In its letter, the Upper Colorado commission noted that because of a high water release expected from Powell this year and continued low snowpack and poor river runoff, Powell is expected to drop 30 feet in the next year. If these conditions persist, CAP’s efforts to boost water releases from Powell could make future reservoir conditions worse and trigger more severe shortages in the long term, the letter said.

“CAWCD’s statements run contrary to the spirit of interstate comity and goodwill” that led to the 2007 guidelines, the commission letter said.

The letters were triggered by a graphic recently posted on CAP’s website, saying the agency has maintained a “sweet spot” for Lake Mead’s water levels.

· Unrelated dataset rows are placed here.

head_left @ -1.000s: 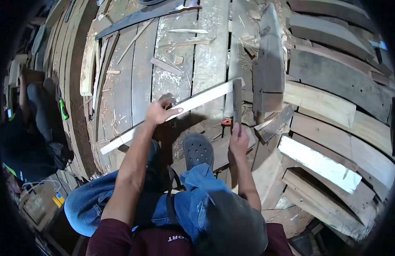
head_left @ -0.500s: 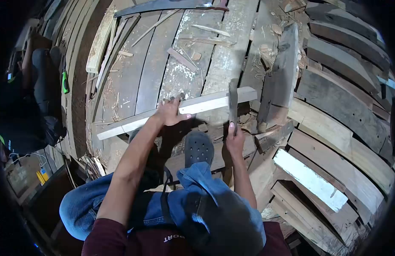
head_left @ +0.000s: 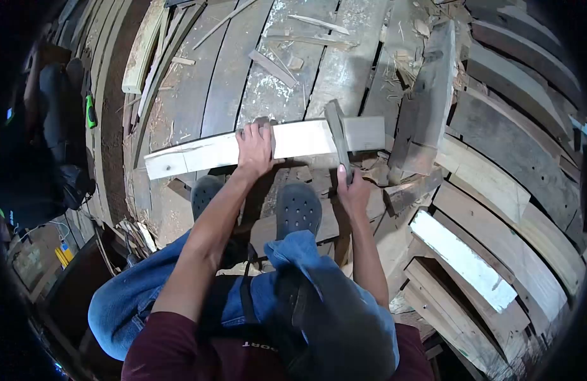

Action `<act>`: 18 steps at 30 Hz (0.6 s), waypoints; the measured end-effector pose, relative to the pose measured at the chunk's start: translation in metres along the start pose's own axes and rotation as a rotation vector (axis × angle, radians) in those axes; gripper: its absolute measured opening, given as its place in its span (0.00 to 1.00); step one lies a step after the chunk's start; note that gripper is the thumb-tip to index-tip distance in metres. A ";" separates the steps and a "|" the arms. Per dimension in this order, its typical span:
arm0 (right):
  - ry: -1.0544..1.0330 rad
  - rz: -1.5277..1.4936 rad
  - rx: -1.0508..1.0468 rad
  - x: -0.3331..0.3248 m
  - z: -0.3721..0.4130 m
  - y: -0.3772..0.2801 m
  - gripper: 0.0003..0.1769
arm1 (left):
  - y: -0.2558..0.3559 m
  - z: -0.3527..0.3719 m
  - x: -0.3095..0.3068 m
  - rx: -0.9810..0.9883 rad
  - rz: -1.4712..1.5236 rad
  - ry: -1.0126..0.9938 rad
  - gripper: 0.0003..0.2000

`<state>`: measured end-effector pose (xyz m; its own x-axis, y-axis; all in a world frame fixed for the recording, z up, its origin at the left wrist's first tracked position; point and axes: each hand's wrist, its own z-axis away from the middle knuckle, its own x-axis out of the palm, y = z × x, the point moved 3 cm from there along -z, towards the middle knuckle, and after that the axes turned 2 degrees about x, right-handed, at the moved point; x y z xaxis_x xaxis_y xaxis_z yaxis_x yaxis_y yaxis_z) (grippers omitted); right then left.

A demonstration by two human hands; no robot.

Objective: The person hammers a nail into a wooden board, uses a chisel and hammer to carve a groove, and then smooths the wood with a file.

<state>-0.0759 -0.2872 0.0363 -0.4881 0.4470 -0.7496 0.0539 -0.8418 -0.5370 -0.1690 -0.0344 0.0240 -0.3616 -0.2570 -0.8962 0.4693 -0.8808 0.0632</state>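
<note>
A pale wooden plank (head_left: 208, 152) lies crosswise in front of my feet, its broad face turned up towards me. My left hand (head_left: 255, 149) grips it left of its middle, fingers bent over the far edge. My right hand (head_left: 353, 190) is closed around the near end of a machete (head_left: 338, 130). The grey blade points away from me and crosses over the right part of the plank. The plank's right end (head_left: 366, 133) looks greyer than the rest.
Wood offcuts (head_left: 272, 68) and shavings lie on the plank floor (head_left: 224, 82). A dark upright block (head_left: 423, 108) stands right of the plank. Curved timber pieces (head_left: 509, 152) are stacked at the right. A green-handled tool (head_left: 90, 112) and a seated person (head_left: 52, 120) are at the left.
The plank has been turned so its broad face shows, where a narrow edge faced up before. My left hand has shifted onto its far edge; the machete now tilts to the left.
</note>
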 end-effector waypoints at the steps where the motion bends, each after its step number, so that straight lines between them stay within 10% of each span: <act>1: 0.021 -0.013 -0.038 0.002 -0.004 -0.005 0.27 | -0.001 -0.005 -0.002 -0.029 0.030 0.004 0.48; 7: 0.126 -0.092 -0.329 0.024 -0.024 -0.031 0.17 | -0.007 -0.047 -0.017 -0.229 0.010 -0.124 0.52; 9: 0.336 0.325 -0.669 0.048 -0.024 -0.028 0.18 | -0.011 -0.051 -0.012 -0.255 0.061 -0.119 0.54; 18: 0.135 0.092 -0.229 0.024 -0.078 -0.002 0.21 | -0.011 -0.058 -0.006 -0.287 0.107 -0.193 0.50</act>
<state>-0.0194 -0.2514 -0.0106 -0.3526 0.4212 -0.8356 0.2952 -0.7973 -0.5264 -0.1258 -0.0002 0.0032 -0.4308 -0.4363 -0.7900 0.7100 -0.7042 0.0017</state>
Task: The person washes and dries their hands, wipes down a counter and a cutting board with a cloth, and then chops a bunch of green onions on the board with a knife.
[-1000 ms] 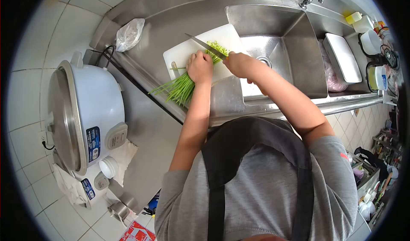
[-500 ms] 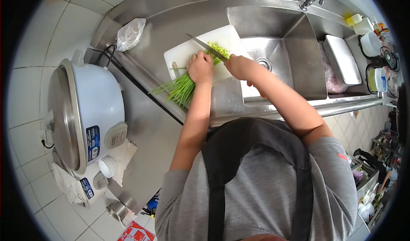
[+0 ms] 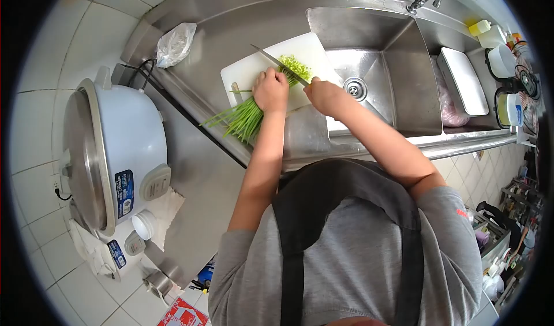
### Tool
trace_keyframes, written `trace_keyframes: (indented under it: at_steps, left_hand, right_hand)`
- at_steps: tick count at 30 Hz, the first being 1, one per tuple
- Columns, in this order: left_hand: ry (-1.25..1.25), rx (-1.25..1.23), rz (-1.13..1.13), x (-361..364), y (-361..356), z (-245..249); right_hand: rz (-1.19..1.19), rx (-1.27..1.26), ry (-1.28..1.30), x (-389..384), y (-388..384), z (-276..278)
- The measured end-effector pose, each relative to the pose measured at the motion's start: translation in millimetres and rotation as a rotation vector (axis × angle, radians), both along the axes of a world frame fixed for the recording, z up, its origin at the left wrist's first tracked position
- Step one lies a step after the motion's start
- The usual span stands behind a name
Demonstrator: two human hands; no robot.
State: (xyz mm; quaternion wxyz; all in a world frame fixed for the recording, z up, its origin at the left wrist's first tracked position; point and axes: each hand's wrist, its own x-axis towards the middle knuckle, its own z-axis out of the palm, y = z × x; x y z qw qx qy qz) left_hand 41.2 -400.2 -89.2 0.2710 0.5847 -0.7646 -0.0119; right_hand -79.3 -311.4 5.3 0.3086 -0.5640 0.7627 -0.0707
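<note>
A white cutting board [image 3: 236, 75] lies tilted on the steel counter, left of the sink. My left hand [image 3: 270, 90] is closed on a bunch of long green stalks [image 3: 239, 120], whose far ends hang past the board's near left edge. My right hand [image 3: 326, 97] grips the handle of a knife [image 3: 281, 65]. The blade lies across the cut end of the bunch, just beyond my left fingers, its tip pointing to the upper left. A pile of chopped green pieces [image 3: 296, 66] sits beyond the blade.
The steel sink [image 3: 404, 77] with its faucet [image 3: 424, 1] is right of the board. A plastic bag [image 3: 176, 45] lies at the counter's back left. On the left stands a large rice cooker [image 3: 133, 147]. A metal tray [image 3: 463, 82] and containers are at the far right.
My right hand and the knife handle have shifted slightly to the left and toward the board. My left hand still holds the bunch in nearly the same place.
</note>
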Motion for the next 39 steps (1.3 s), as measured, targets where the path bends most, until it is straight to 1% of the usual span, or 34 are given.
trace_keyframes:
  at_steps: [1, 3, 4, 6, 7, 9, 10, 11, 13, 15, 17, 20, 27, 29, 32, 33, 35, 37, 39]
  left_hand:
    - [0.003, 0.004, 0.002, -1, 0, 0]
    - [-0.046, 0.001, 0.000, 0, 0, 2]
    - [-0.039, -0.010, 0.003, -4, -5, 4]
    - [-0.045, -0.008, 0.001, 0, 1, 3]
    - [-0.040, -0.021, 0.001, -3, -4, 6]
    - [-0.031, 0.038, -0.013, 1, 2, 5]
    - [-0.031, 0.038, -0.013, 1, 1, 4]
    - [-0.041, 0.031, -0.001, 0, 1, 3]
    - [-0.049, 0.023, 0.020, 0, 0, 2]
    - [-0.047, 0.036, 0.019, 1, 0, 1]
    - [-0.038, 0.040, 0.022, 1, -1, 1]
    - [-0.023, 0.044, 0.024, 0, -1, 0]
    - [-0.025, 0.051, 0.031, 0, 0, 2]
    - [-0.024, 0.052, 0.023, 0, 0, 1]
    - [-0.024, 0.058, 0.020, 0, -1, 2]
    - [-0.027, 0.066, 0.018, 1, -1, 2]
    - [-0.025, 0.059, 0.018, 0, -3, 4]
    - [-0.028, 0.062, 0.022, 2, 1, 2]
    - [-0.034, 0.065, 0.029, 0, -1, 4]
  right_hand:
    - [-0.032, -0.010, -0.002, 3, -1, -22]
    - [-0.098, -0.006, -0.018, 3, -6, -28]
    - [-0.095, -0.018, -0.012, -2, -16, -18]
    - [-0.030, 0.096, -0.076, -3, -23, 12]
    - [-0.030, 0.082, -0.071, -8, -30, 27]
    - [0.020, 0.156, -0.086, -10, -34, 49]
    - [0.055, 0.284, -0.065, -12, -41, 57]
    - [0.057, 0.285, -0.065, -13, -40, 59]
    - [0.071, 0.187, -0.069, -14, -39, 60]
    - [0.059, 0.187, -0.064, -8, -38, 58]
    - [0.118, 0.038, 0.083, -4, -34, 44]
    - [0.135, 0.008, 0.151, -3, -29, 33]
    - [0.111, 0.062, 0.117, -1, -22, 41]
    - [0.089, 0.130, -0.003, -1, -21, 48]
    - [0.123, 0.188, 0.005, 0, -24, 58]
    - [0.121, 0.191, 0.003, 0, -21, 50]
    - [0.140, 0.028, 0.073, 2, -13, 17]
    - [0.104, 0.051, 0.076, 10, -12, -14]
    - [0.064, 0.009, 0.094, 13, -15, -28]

By that, it means conservation has kept Lake Mead high enough to avoid a shortage, but not so high as to cause the federal government to release only 8.23 million acre-feet of water each year — the customary average annual delivery from Powell to Mead. Instead, the feds have released 9 million acre-feet each of the past four years.

The graphic, which the agency took down after it generated controversy, made Lake Mead’s level appear to be a bigger factor in determining water releases than the weather, which others disagree with.

The Upper Colorado commission and Denver Water are also concerned that this conflict threatens an interstate program in which the feds, Lower Basin water agencies and Denver Water pay farmers and other users to use less water, with the savings held in Mead.

This program has saved about 139,000 acre-feet of river water. But Denver Water is prepared to end its support of the conservation program unless, among other things, CAP can show “it has ceased all actions to manipulate demands and is fully participating in aggressive conservation measures,” Denver Water chief Jim Lochhead wrote to the CAP.

"CAP's manipulation of demands in order to take advantage of the supposed 'sweet spot' in Lake Powell water releases undermines this purpose," Lochhead wrote Monday.

Arizona water director Buschatzke said he’s extremely concerned about these two letters. They show the Upper Basin sees CAP’s actions as potentially “blowing up” collaboration among the states, said Buschatzke, who has gone toe-to-toe with CAP in the past year over the conservation issue.

He noted the commissioners’ statement that this controversy may require consultations among all seven basin states’ governors or their representatives. Such a move could lead to the federal government stepping in to solve the problem, or to lawsuits, he said.

Paul Orme, an attorney for four irrigation districts in Central Arizona, said he continues to support CAP. Farmers will be the first to lose water during a shortage and they’re more interested in year-to-year releases, Orme said.

“What they are doing is permitted under the (2007) guidelines,” Orme said, referring to the CAP. “I know the Upper Basin says they’re not in the spirit of the guidelines, but they’re in the letter of the guidelines.”